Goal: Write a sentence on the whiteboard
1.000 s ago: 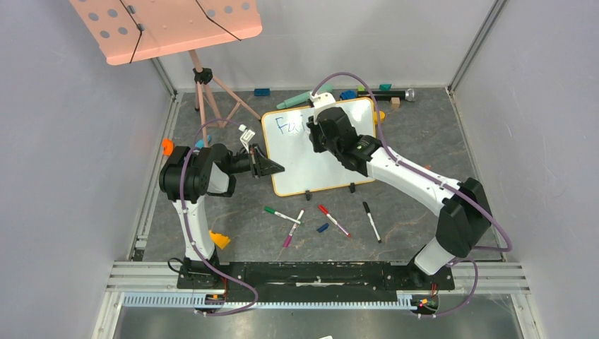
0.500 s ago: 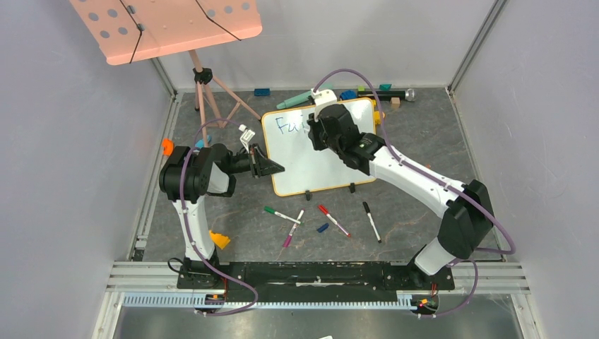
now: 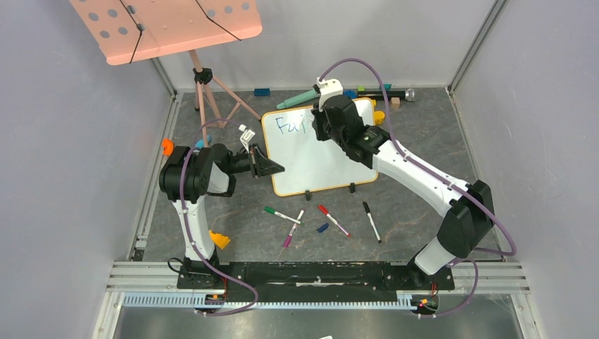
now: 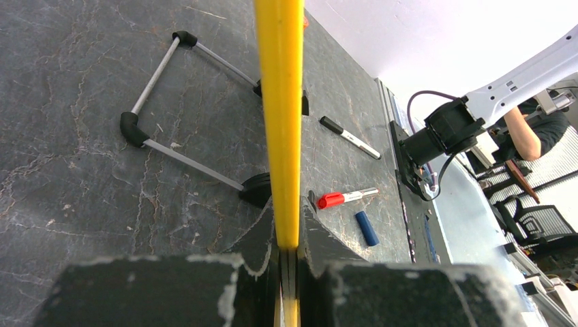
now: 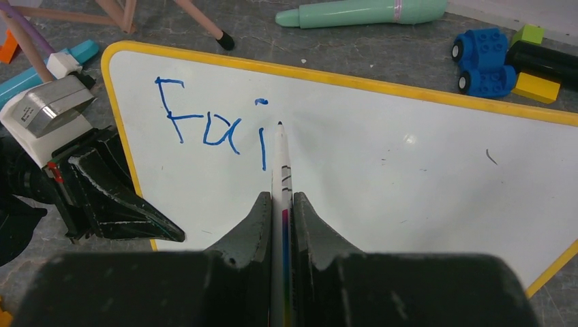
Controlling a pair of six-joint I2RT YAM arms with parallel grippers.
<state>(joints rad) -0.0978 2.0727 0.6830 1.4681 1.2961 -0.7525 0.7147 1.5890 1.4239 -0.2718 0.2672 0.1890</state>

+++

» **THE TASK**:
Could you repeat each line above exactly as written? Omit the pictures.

» **RESULT**:
Goal: Write a sentence on the whiteboard
1.000 s ago: 
0.500 s ago: 
now: 
now: 
now: 
Controlling a pair of six-joint I2RT YAM arms with parallel grippers.
<state>(joints rad) -0.0978 2.0727 0.6830 1.4681 1.2961 -0.7525 0.7147 1.5890 1.4239 -0.2718 0.2672 0.1890</state>

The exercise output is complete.